【Problem】Given 4 billion unique unsigned int integers that are not sorted. Given a number, how can we quickly determine if this number exists among those 4 billion numbers?
1 billion is 9 zeros, so 4 billion is 4000000000. Our instinctive thought for a solution is to use a for loop to find the equal number, but this method is definitely not feasible. On a 32-bit machine, an unsigned int occupies 4 bytes, so 4 billion integers would require 4000000000 / (1024 * 1024 * 1024) = 14.90116119384765625, which is about 15 GB. Therefore, a conventional linear search cannot meet performance requirements.
Let’s review the basic knowledge of bit operations, bits, and bytes, as these are precious resources due to limited memory.

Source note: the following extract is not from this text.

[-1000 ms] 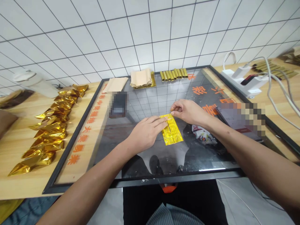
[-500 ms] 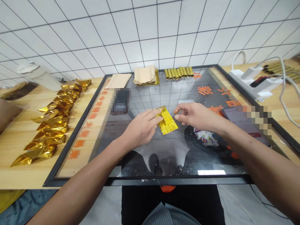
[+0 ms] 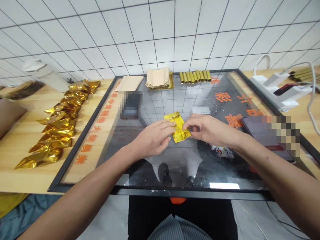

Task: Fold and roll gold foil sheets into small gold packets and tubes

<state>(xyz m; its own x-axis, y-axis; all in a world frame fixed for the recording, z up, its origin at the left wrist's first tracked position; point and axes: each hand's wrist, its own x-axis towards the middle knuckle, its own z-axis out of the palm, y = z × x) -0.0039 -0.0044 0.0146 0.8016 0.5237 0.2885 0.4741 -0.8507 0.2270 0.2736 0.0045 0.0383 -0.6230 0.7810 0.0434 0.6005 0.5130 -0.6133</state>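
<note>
A small folded piece of shiny gold foil (image 3: pixel 178 130), a wrapper by its look, lies on the glass tabletop in front of me. My left hand (image 3: pixel 156 137) is on its left side, fingers closed together over the edge and thumb by the lower corner. From the right, my right hand (image 3: pixel 206 129) pinches the foil's right edge between thumb and fingers. The fingertips hide parts of both edges. Folds run along the foil's middle and top.
Gold foil packets (image 3: pixel 58 131) lie in a row at left. At the back are brown paper sheets (image 3: pixel 158 78) and rolled gold tubes (image 3: pixel 195 77). Phones (image 3: pixel 130 106) lie on the glass; a power strip (image 3: pixel 271 88) with cables stands at right. A crumpled wrapper (image 3: pixel 222 151) lies near my right forearm.
My right hand has moved left from beside the foil and now pinches its right edge. My left hand stays on the left side. The view has shifted slightly.
</note>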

1 byte = 8 bits, 1 KB = 1024 bytes, 1 MB = 1024 KB
Using the above byte units for conversion, 4000000000 / (8 * 1024 * 1024) = 476.837158203125, which means we only need 476.84 MB of memory. For a 32-bit machine, an int occupies 4 bytes, and for the range of 0 to 31 bits, if it is an int array, as shown in the figure below:
The bits of A[0] are 0 to 31
The bits of A[1] are 32 to 63
The bits of A[2] are 64 to 95
The bits of A[3] are 96 to 127
And so on for A[n]……
One bit can represent one number. We assume the initial value is 0; if a certain bit is set to 1, it indicates that it represents a certain value. Now let’s simulate this: if there are 100 numbers, we need to search among these 100 numbers. 100 bits only require 12.5 bytes (100/8=12.5), which means we only need to define int[4] (since one int has 32 bits, 4 ints have 128 bits, which is just over 100).
The initial value of int[4] is 0. Let’s look at the program:
1. First, calculate which byte position the value is in, and which bit in that byte position corresponds to the array shown above, which bit in A[n].

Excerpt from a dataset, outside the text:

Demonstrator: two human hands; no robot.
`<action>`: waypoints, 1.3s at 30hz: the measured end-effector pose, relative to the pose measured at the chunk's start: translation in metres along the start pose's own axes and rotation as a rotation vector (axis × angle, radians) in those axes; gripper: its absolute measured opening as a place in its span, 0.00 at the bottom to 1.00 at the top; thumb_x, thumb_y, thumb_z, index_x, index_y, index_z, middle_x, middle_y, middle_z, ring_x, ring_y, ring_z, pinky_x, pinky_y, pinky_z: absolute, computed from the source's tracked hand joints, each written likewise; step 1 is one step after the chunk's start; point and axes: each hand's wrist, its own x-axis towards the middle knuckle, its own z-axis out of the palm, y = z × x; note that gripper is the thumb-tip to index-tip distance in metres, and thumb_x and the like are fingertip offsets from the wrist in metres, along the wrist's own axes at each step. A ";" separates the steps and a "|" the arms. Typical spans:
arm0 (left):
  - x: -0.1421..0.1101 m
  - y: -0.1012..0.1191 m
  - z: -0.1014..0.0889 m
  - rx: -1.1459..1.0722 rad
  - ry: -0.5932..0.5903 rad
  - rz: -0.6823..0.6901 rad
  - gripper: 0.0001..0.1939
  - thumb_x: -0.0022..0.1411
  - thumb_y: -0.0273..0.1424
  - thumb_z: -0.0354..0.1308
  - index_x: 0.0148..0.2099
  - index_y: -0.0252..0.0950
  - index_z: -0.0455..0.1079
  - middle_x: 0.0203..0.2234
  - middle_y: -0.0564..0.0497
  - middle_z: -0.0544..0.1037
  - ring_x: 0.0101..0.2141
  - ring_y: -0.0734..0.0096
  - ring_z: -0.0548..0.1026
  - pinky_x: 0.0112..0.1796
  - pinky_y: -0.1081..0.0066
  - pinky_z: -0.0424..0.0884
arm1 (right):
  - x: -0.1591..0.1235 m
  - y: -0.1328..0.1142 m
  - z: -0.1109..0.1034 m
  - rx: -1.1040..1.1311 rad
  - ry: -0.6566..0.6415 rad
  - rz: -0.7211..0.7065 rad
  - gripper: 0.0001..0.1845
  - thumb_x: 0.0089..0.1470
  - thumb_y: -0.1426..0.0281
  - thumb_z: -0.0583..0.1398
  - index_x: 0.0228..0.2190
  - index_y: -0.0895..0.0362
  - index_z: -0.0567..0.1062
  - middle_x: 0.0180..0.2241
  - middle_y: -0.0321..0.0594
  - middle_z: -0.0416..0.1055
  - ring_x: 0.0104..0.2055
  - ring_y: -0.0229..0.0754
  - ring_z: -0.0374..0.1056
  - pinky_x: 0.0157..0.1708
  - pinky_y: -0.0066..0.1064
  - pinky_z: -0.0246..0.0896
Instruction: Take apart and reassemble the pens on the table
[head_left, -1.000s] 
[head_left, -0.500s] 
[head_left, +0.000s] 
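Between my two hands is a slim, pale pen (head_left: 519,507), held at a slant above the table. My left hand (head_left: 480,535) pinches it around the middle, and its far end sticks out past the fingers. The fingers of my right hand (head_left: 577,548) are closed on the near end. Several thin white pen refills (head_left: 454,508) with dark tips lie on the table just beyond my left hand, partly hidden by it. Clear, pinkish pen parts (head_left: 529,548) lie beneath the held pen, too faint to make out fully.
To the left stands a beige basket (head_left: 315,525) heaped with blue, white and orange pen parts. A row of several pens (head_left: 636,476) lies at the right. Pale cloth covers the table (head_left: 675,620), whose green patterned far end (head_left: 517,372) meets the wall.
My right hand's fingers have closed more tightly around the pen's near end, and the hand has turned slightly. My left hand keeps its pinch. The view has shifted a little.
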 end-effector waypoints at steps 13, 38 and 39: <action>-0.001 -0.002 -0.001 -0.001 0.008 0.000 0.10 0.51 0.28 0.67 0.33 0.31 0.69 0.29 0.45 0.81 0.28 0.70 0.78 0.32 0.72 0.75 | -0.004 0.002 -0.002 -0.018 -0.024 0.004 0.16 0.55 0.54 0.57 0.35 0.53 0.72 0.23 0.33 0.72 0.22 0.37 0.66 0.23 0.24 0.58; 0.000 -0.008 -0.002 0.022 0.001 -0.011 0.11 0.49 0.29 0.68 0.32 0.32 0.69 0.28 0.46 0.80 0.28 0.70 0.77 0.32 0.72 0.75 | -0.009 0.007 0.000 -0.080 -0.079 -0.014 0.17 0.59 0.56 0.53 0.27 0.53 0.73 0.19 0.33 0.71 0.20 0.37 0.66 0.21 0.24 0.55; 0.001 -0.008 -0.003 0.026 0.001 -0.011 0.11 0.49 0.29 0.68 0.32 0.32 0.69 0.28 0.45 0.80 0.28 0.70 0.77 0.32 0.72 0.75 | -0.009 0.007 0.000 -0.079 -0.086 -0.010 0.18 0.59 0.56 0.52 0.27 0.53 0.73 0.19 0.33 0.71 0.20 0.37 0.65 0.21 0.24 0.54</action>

int arr[4] = {0, 0, 0, 0};
void SetBit(int n)
{
int bytePos = (n >> 5); // Calculate byte position
int bitPos = (n & 0x1f); // Calculate which bit in the byte
arr[bytePos] |= (1 << (bitPos - 1)); // Set the logical bit to 1
}
2. Search if the corresponding bit value is 1; if it is, it indicates that the number is found, and return its value.
int SearchBit(int n)
{
int bytePos = (n >> 5); // Calculate byte position
int bitPos = (n & 0x1f); // Calculate which bit in the byte
return arr[bytePos] & (1 << (bitPos - 1)); // Check if this bit is 1 and return its value
}
3. Clear the bit to 0.
int ClearBit(int n)
{
int bytePos = (n >> 5); // Calculate byte position
int bitPos = (n & 0x1f); // Calculate which bit in the byte
arr[bytePos] &= ~(1 << (bitPos - 1)); // Clear the bit to 0
}
Main function, please refer to:
int main()
{
int a[100] = {1,10,20,30,40,50,60,70,80,90,
2,11,21,31,41,51,61,71,81,91,
3,12,22,32,42,52,62,72,82,92,
4,13,23,33,43,53,63,73,83,93,
5,14,24,34,44,54,64,74,84,94,
6,15,25,35,45,55,65,75,85,95,
7,16,26,36,46,56,66,76,86,96,
8,17,27,37,47,57,67,77,87,97,
9,18,28,38,48,58,68,78,88,98,
19,29,39,49,59,69,79,89,99,103};
for (int i = 0; i < 100; i++) SetBit(a[i]); // Set bit for each value
for (int i = 1; i <= 100; i++)
{
if (SearchBit(i)) printf("%d is exist\n", i);
else printf("%d is not exist\n", i);
}
for (int i = 0; i < 100; i++) ClearBit(a[i]);
return 0;
}
【Running Result】The running result shows that the number 100 does not exist; it is not in the array. This is a typical bitmap problem, allowing for fast data searching while saving memory.